In der Schreinerei Steffan schafft CNC-Komplettbearbeitung neue Freiräume
Der Soundwerker

Norbert Reinhart, Inhaber der Schreinerei Steffan, hat in ein Technologiekonzept investiert, ohne es zuvor im Einsatz zu sehen. Der „Schreinertraum“ hat ihn bereits auf dem Papier überzeugt – und inzwischen in der Praxis bewiesen, wie effizient Komplettbearbeitung tatsächlich sein kann. BM-Chefredakteur Christian Närdemann

I Norbert Reinhart (54) plant und produziert mit seiner Zehn-Mann-Schreinerei Steffan in Tauberbischofsheim individuelle Möbel und Einrichtungslösungen für Privat- und Gewerbekunden. Und da gibt es noch ein ganz besonderes Steckenpferd: Unter der Marke „Woodsound“ (www.woodsound.de) bündelt Reinhart kreative Schreinerkompetenz mit seiner Leidenschaft für erstklassige Hi-Fi-Komponenten. Er entwickelt und produziert System-Soundmöbel nach Kundenwunsch, Boxen, Verstärker und Zubehör für Menschen, die sozusagen schöner hören wollen. Sein Motto: Das Auge hört mit. Das vielseitige Produktspektrum und einen repräsentativen Querschnitt über Möbel- und Soundkreationen der Schreinerei können Kunden in seiner Ausstellung „Wohnkultur“ in Tauberbischofsheim begutachten und auch in Ruhe Probe hören. Aber Achtung: Hat man einmal Platz vor einer der schicken Sound-Wohnwände genommen und wird von ihr beschallt, fällt das Aufstehen gar nicht so leicht – so jedenfalls geht es mir bei meinem Besuch vor Ort.

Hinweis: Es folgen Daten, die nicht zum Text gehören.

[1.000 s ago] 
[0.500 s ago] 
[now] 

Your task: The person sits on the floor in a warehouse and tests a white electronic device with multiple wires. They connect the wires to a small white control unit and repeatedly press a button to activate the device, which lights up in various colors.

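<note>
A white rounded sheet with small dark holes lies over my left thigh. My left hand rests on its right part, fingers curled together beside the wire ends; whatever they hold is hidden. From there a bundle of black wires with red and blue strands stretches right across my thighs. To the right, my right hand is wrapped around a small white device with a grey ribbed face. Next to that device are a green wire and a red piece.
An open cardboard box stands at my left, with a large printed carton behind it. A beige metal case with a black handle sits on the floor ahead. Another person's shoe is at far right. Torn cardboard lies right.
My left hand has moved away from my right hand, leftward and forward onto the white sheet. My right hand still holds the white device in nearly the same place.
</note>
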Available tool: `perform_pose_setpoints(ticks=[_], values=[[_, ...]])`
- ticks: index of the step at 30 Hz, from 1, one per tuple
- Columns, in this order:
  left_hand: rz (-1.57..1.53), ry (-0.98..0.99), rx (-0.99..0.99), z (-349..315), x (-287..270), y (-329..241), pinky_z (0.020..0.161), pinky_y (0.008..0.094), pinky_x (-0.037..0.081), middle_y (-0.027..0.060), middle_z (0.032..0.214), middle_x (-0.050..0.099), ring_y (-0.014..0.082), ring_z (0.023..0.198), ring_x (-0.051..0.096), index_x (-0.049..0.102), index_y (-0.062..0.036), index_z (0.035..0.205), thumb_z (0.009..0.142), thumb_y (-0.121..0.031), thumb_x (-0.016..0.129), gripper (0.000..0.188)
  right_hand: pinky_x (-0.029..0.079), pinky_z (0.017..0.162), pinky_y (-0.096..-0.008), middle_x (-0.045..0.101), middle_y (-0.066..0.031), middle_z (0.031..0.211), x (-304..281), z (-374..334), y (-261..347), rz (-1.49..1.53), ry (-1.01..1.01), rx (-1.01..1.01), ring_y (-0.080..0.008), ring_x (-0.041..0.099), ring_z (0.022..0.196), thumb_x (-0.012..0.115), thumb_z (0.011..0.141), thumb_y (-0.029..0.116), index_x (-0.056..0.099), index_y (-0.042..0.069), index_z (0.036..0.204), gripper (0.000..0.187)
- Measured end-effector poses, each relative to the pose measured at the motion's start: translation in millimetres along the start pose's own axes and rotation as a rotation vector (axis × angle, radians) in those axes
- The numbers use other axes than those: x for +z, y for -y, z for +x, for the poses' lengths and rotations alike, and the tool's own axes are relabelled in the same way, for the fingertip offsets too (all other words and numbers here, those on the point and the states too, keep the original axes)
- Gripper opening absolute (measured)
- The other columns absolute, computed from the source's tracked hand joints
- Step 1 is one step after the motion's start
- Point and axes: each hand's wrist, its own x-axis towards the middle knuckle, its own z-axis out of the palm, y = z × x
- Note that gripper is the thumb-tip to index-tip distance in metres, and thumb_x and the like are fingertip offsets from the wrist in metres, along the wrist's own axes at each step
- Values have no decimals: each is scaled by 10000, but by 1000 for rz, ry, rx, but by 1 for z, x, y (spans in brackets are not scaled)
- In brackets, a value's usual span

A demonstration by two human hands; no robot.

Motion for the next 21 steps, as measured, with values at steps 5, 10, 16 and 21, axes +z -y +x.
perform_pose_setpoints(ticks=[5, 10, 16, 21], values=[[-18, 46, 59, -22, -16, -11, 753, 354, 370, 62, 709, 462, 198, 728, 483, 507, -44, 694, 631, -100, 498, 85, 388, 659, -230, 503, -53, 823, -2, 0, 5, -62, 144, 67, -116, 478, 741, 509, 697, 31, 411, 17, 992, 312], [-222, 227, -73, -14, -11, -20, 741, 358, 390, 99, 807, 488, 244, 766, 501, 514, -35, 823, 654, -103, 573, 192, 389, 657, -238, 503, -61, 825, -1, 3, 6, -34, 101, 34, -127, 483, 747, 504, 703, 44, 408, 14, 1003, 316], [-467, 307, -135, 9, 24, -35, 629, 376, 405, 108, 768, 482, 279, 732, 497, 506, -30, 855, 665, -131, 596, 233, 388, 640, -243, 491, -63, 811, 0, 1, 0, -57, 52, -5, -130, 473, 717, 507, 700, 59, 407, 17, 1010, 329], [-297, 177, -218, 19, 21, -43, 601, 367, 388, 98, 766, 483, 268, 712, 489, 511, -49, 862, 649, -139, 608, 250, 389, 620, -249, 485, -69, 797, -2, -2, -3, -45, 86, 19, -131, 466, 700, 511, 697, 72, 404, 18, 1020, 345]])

Aber ich bin ja schließlich nicht zum Musikhören in Tauberbischofsheim, sondern um mir anzusehen, was Reinhart in der Produktion jüngst alles bewegt und auf neue Beine gestellt hat. Und das, soviel sei hier bereits vorweggenommen, ist bemerkenswert. Reinhart ist nämlich einer der allerersten Schreiner, die in einen Multicenter ST (ST = „Schreinertraum“) des Maschinenhandelshauses Grupp investiert haben. Das Einzigartige daran: Die Möbelteile werden inklusive aller horizontalen Bohrungen in einer Aufspannung fertig bearbeitet. Ein ebenso einfacher wie genialer Trick macht dies möglich. Und der ist patentiert.
Das Konzept: Bearbeitung komplett
Beim Multicenter ST handelt es sich weniger um eine Maschine als vielmehr um einen durchdachten, strukturierten und einfachen Ablauf. Grundlage und Voraussetzung für dieses Konzept ist das horizontale Bohren in eine Gesamtplatte, nachdem zuvor für diesen Arbeitsgang Taschen ausgefräst wurden. Dieses Verfahren ist patentiert und ermöglicht die komplette Fertigung von Korpusteilen – bis auf das Bekanten – in nur einem Arbeitsschritt auf ein und derselben Maschine.
Grundsätzlich kann jede Flachbettmaschine der Firma SCM oder Morbidelli mit dieser Option ausgestattet werden. Voraussetzung ist eine vierte Achse, um das Winkelaggregat für das horizontale Bohren einsetzen zu können. Grupp empfiehlt jedoch die SCM-Portalmaschine „Pratix S“, wie sie auch bei der Schreinerei Steffan im Einsatz ist. Sie ist rundum begehbar, sodass weder Lichtschranken noch Trittmatten zum Einsatz kommen müssen.
Unkomplizierte Arbeitsvorbereitung
Der Schreiner plant und konstruiert die Teile ebenso wie für eine herkömmliche CNC-Bearbeitung. Dies kann entweder mithilfe des Korpusgenerators oder CAD-Programms eines beliebigen Softwarehauses geschehen oder über die Programmierung von Einzelteilen im SCM-Programmiersystem Maestro. Norbert Reinhart hat neben dem CAD-System Rhino 3D den 3D-Generator von Truncad im Einsatz. Mit ihm lassen sich auf einfache Weise unterschiedlichste Möbel (beispielsweise auch Dachschrägenschränke etc.) komfortabel planen und konfigurieren. Im „Multicenter-Studio“, einer speziell für diesen Einsatz konzipierten Version der Software Nesting-Studio der CAD Line Hard- und Software Vertriebs GmbH, Bad Oeynhausen, werden die Daten dann als Zuschnittliste generiert. Dieses Modul erstellt vollautomatisch sämtliche Verschachtelungspläne inklusive der Ausfräsungen, um die erforderlichen horizontalen Bohrungen ausführen zu können. Reststücke, die sonst üblicherweise an der Längs- und Querseite anfallen, werden automatisch nach innen verschachtelt und für diese Ausfräsungen genutzt. Multicenter-Studio und Maestro sind durchgängig und aus einem Guss miteinander „verschmolzen“, was dem Anwender die Arbeit leicht macht.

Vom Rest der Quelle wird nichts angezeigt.